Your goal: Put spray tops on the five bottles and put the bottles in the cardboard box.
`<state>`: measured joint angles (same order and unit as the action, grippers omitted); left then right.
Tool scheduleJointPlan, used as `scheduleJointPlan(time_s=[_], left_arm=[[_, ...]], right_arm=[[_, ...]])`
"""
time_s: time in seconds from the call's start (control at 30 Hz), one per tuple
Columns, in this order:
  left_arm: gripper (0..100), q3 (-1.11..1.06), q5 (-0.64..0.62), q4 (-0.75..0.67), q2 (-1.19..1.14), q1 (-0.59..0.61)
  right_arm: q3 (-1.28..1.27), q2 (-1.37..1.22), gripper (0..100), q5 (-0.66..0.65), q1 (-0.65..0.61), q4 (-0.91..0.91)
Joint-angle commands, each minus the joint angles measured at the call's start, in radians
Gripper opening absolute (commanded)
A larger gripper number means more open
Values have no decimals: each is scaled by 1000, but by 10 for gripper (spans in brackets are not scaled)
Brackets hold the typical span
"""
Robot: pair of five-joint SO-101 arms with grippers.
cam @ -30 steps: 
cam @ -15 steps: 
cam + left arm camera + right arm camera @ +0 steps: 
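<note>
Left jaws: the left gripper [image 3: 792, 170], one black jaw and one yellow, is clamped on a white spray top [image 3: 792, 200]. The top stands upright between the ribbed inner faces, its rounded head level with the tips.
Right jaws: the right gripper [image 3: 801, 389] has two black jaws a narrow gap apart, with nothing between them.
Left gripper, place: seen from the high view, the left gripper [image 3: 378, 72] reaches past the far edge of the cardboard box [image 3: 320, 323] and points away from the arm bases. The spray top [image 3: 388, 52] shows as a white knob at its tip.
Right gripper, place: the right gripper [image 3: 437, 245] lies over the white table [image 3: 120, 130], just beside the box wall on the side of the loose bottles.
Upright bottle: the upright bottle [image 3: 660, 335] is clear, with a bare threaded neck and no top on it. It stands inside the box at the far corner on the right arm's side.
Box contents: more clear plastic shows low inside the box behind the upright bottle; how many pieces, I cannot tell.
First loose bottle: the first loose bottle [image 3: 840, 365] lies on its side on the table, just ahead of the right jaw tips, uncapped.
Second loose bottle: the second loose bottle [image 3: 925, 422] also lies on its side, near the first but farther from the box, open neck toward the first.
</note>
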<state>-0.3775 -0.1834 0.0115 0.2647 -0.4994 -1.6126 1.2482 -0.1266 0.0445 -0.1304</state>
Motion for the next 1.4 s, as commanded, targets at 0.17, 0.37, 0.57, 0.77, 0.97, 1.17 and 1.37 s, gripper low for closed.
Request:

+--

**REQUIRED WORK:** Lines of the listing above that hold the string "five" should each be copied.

**SOLUTION TO THE EXERCISE:**
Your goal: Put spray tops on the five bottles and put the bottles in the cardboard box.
Robot: pair of five-joint SO-101 arms with grippers.

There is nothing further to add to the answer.